Improved method of using pheromones in ecological agriculture

Oct 22, 2007 10:14 GMT  ·  By
The new low-volume spray technique developed by ARS entomologist Alan Knight delivers active materials to a tree canopy in a stream
   The new low-volume spray technique developed by ARS entomologist Alan Knight delivers active materials to a tree canopy in a stream

Pheromones have proven tricky in some cases. They allowed farmers to grow ecological apples and pears for decades. The farmers have to place in their orchards hundreds of plastic dispensers spreading a sex pheromone, which attracts and disrupts codling moth mating. A new research made at the Agricultural Research Service (ARS) in Wapato, Washington, could improve the pheromone use promoting its spraying.
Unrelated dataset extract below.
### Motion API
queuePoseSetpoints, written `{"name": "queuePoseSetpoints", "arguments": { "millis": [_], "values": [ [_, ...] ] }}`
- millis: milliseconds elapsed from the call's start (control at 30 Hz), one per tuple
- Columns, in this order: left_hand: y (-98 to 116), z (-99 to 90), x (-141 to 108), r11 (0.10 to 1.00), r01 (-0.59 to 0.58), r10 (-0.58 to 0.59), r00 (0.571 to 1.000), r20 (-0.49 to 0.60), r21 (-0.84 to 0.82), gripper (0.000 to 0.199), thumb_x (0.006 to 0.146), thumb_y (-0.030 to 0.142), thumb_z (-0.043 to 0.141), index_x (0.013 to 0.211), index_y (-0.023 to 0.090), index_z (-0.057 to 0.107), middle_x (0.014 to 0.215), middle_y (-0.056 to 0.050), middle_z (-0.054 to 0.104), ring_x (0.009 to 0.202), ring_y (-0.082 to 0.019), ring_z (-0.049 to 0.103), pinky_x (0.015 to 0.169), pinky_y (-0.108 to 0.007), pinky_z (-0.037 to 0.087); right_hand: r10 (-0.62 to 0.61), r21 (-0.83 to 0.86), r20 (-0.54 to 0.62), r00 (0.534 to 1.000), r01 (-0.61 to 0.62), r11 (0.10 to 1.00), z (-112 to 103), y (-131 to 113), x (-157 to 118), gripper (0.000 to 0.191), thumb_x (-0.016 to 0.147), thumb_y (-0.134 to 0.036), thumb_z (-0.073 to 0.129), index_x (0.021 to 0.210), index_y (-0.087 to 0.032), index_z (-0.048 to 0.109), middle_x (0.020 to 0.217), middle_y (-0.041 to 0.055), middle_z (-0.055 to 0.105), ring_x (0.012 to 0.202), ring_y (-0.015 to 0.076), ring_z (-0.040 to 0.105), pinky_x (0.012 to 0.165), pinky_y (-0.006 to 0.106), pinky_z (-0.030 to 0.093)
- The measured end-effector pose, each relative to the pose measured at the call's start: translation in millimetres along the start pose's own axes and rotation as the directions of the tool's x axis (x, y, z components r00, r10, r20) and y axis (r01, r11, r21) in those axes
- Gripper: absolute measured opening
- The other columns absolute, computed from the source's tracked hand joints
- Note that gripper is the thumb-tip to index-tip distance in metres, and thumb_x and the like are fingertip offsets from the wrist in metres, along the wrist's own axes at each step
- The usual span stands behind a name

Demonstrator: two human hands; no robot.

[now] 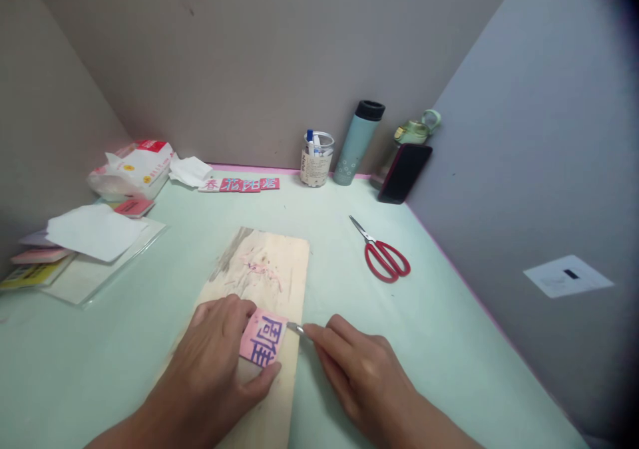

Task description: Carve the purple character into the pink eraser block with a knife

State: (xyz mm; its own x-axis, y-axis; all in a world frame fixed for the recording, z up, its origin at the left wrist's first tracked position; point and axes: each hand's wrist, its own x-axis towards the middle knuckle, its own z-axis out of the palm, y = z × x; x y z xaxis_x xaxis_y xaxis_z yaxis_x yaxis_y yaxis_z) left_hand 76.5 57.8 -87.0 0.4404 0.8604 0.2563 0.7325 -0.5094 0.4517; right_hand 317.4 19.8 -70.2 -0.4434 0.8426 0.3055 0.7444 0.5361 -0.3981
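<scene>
A pink square block [263,338] with a dark purple character on its face lies on a pale wooden board [292,263]. My left hand [214,356] grips the block by its edges, thumb at the lower side and fingers at the upper left. In my right hand [357,362] is a small carving knife [296,328], pinched close to its metal tip. That tip meets the block's right edge, near the upper corner; most of the handle is hidden in the hand. Pink shavings [262,269] and grey smears mark the board's far part.
Red-handled scissors [384,256] lie to the right. Along the back stand several carved blocks [239,185], a jar of pens [316,163], a blue tumbler [358,143], a green bottle [412,132] and a phone [404,174]. Papers [97,229] and a tissue pack [137,169] sit left.
</scene>
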Motion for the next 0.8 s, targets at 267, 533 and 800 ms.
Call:
{"name": "queuePoseSetpoints", "arguments": {
  "millis": [267,533,800],
  "values": [
    [2.5,-1.0,1.4,1.000,-0.003,0.003,1.000,-0.011,0.002,0.033,0.080,0.024,0.068,0.109,0.022,0.051,0.096,-0.007,0.058,0.091,-0.031,0.056,0.081,-0.046,0.046,-0.022,-0.069,-0.012,1.000,0.021,0.997,2.9,0.9,2.5,0.037,0.098,-0.005,0.038,0.123,-0.014,0.064,0.078,0.0038,0.059,0.054,0.0162,0.054,0.047,0.029,0.038],
    [3.0,-2.9,0.9,1.000,0.024,-0.024,1.000,-0.017,-0.019,0.029,0.081,0.027,0.067,0.105,0.022,0.054,0.094,-0.006,0.060,0.090,-0.031,0.057,0.078,-0.044,0.046,0.031,-0.061,0.028,0.999,-0.029,0.998,3.8,-0.7,3.5,0.037,0.098,-0.006,0.038,0.121,-0.016,0.065,0.080,0.0036,0.061,0.055,0.0155,0.055,0.049,0.029,0.037],
    [5.6,-2.3,3.9,0.999,0.034,-0.034,0.999,-0.004,0.006,0.024,0.083,0.029,0.064,0.102,0.023,0.052,0.091,-0.006,0.058,0.087,-0.030,0.056,0.076,-0.043,0.045,0.073,-0.063,0.035,0.997,-0.071,0.995,4.7,-2.6,8.0,0.032,0.099,-0.009,0.038,0.111,-0.018,0.066,0.080,0.0030,0.060,0.052,0.0133,0.049,0.049,0.028,0.029]
  ]
}}
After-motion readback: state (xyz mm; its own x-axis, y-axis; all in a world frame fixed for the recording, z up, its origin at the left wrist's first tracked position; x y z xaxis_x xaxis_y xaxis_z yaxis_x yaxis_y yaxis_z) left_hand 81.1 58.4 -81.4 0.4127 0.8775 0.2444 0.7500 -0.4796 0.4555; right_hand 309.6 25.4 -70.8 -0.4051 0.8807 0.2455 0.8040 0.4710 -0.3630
"Growers customarily hang the pheromone dispensers from tree limbs by hand-often 200 to 400 of them per acre. It's a laborious, costly affair," said Alan Knight, an entomologist with ARS' Yakima Agricultural Research Laboratory in Wapato.

Previous attempts of spraying pheromones were stopped by technological hurdles. Knight made an attempt in 2003, based on a 1999 result achieved while testing a fluorescent dye he had incorporated to a sprayable, microencapsulated pheromone product manufactured by a company from Bend, Oregon.

By employing the dye and a black light, Knight was able to examine microcapsule densities on tree leaves, finding that the codling moth pheromone's delivery could get better by employing ultra-low-volume (ULV) spraying.

This would lower water costs from 100 gallons to 1.25 gallons per acre and rise the microencapsulated pheromone's deposition rate by 6 to 10-fold.

Trials made in apple and pear orchards since 2003 revealed that ULV spraying 4 to 6 times a season stopped codling moth mating with the same efficiency as the hand-hung dispensers, fact assessed from captured-moth counts and decrease in fruit damage.

In 2005, Knight applied ULV spraying to the insecticide esfenvalerate, which decreased moth egg-laying by 95 %.

If not stopped, hatchling moth larvae bore quickly inside nearby fruit, which can no longer be sold. This species also attacks walnuts. Knight is checking reduced-insecticide amounts in combination with the pheromone. He even improved the sprayer itself by adding an electronic "eye" to head pulses of chemicals into the middle of a tree's canopy.